Reputation: 109
I forgot how to move the all the columns in dataframe to first of dataframe in A PANDAS WAY. -> I wish to add another function where it could also calculate how many columns there are and then assign the name for the new column names.
Example:
df = pd.DataFrame({'a': [1,2,3,4,5,6],
'b': [2,3,4,5,6,7],
'c': [2,3,4,5,6,7],
'd': [2,3,4,5,6,7],
'e': [2,3,4,5,6,7]})
Current output:
a b c d e
0 1 2 2 2 2
1 2 3 3 3 3
2 3 4 4 4 4
3 4 5 5 5 5
4 5 6 6 6 6
5 6 7 7 7 7
Expected output:
Q1.1 Q1.2 Q1.3 Q1.4 Q1.5
0 a b c d e
1 1 2 2 2 2
2 2 3 3 3 3
3 3 4 4 4 4
4 4 5 5 5 5
5 5 6 6 6 6
6 6 7 7 7 7
Please if possible, I wish to learn more pandas ways of processing frame so please use as much pandas ways as possible.
Upvotes: 1
Views: 9173
Reputation: 20669
You can use np.vstack
# Use `df.to_numpy() instead of `df.values` mentioned in the docs.

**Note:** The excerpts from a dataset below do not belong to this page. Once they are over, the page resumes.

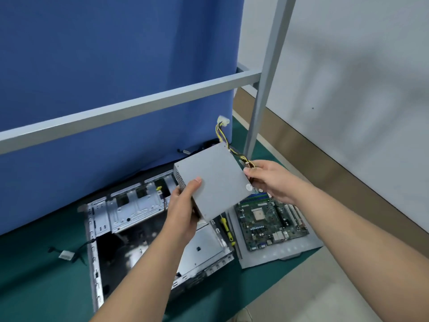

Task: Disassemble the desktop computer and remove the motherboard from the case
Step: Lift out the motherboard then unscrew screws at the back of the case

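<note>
Your left hand [183,212] and the grey power supply [213,182] cover the middle of the open case [111,231], and your left forearm hides its near right part. The power supply also hides the far edge of the motherboard [269,224]. Your forearms run off the near edge. The board's chips are too small to read.

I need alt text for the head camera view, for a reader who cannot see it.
Both hands, left hand and right hand, hold a grey power supply above the open computer case. The motherboard already lies outside the case on a grey panel, with a yellow screwdriver beside it.
</note>
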`<state>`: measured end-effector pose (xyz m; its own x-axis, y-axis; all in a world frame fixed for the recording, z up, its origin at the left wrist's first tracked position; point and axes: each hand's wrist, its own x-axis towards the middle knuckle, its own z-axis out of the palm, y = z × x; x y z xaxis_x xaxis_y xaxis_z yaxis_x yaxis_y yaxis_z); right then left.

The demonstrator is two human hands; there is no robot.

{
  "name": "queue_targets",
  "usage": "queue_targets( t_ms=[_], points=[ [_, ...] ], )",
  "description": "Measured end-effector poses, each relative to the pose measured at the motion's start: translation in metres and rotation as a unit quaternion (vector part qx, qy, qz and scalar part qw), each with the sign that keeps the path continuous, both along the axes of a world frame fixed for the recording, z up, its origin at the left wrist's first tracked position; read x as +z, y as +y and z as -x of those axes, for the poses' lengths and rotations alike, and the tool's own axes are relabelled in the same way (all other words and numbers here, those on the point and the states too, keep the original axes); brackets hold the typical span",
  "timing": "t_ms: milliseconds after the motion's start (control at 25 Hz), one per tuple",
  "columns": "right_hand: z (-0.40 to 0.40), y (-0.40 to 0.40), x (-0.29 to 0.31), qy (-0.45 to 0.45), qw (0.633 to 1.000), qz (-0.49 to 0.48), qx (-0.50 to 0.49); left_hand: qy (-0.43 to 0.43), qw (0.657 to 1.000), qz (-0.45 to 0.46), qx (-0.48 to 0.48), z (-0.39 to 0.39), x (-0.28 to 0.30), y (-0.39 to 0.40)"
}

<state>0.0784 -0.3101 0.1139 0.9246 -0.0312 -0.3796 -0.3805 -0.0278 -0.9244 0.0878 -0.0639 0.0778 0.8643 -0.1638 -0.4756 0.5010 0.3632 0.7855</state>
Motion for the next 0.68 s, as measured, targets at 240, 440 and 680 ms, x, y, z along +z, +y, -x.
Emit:
queue_targets(
  t_ms=[240,440,680],
  points=[
    [0.014,-0.065,-0.026,0.054,0.997,0.025,-0.045,0.022,0.996,0.0,-0.088,-0.01,-0.02,-0.096],
    [0.046,-0.111,-0.079,0.089,0.988,0.033,-0.119,0.097,0.983,-0.082,-0.134,-0.006,-0.057,-0.167],
    [0.065,-0.134,-0.154,0.128,0.979,0.031,-0.156,0.169,0.968,-0.125,-0.137,0.006,-0.115,-0.193]
  ],
)
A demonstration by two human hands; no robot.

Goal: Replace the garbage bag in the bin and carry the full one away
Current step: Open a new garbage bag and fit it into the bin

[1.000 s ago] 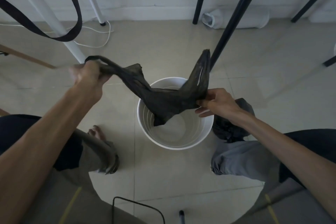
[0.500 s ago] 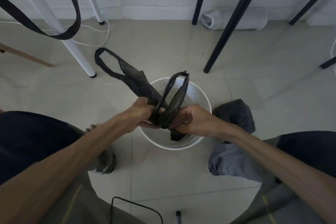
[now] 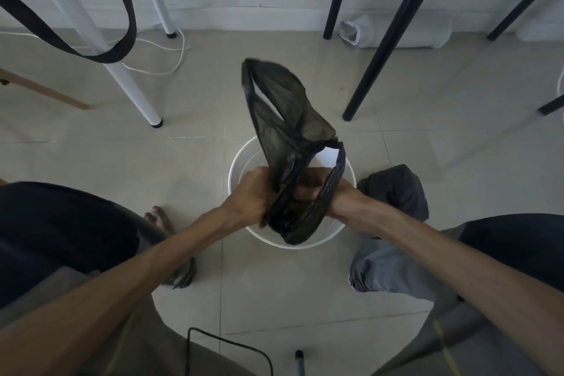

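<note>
A round white bin (image 3: 236, 162) stands on the tiled floor between my knees, with no liner in it. Right above it I hold a thin black garbage bag (image 3: 279, 113) with both hands. My left hand (image 3: 253, 195) grips the bag's bunched lower part from the left. My right hand (image 3: 320, 192) holds it from the right, with one handle loop around the wrist. The other handle stands up and away over the bin's far rim. A dark full bag (image 3: 396, 189) sits on the floor just right of the bin.
White table legs (image 3: 134, 91) and a white cable (image 3: 171, 67) are at the far left, black legs (image 3: 384, 40) at the far right. A black strap (image 3: 122, 49) hangs at upper left. My bare foot (image 3: 158, 217) is left of the bin.
My hands came together over the bin from a wide stretch. The bag's left handle has swung from the left up to the middle, and the bag has bunched between my hands.
</note>
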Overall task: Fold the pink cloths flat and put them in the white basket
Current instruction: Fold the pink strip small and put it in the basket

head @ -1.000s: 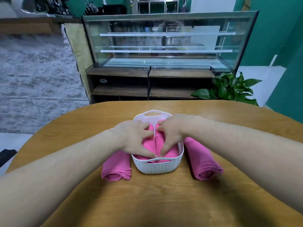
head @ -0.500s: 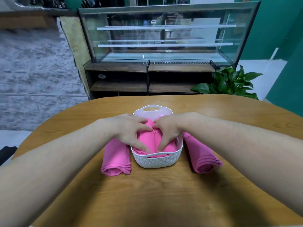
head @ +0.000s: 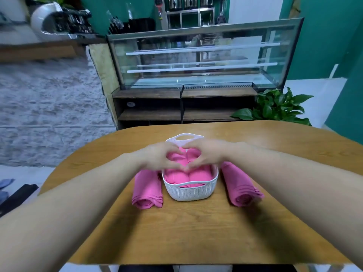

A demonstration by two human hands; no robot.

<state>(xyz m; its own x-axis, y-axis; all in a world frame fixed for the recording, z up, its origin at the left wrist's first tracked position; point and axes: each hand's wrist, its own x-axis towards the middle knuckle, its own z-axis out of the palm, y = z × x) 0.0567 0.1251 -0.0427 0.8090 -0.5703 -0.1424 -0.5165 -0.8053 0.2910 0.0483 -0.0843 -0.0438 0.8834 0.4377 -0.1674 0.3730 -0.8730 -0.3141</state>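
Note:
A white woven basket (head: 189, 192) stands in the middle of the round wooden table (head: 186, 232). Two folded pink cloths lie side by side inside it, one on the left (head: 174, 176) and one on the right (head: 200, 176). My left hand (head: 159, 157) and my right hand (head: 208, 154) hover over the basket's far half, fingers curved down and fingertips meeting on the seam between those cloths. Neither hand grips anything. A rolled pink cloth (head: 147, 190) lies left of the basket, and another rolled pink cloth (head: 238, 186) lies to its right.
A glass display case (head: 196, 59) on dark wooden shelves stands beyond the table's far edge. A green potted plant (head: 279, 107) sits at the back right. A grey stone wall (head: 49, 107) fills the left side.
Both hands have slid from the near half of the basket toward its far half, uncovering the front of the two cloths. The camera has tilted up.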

new_df = pd.DataFrame(np.vstack([df.columns, df.to_numpy()]),
columns = [f'Q1.{i+1}' for i in range(df.shape[1])])
Q1.1 Q1.2 Q1.3 Q1.4 Q1.5
0 a b c d e
1 1 2 2 2 2
2 2 3 3 3 3
3 3 4 4 4 4
4 4 5 5 5 5
5 5 6 6 6 6
6 6 7 7 7 7
Or
You can np.r_
here
# np.r_[[df.columns], df.to_numpy()]
pd.DataFrame(np.r_['0,2', df.columns, df.to_numpy()],
columns = [f'Q1.{i+1}' for i in range(df.shape[1])])
Q1.1 Q1.2 Q1.3 Q1.4 Q1.5
0 a b c d e
1 1 2 2 2 2
2 2 3 3 3 3
3 3 4 4 4 4
4 4 5 5 5 5
5 5 6 6 6 6
6 6 7 7 7 7
Or
Using np.concatenate
np.concatenate([[df.columns], df.values],axis=0)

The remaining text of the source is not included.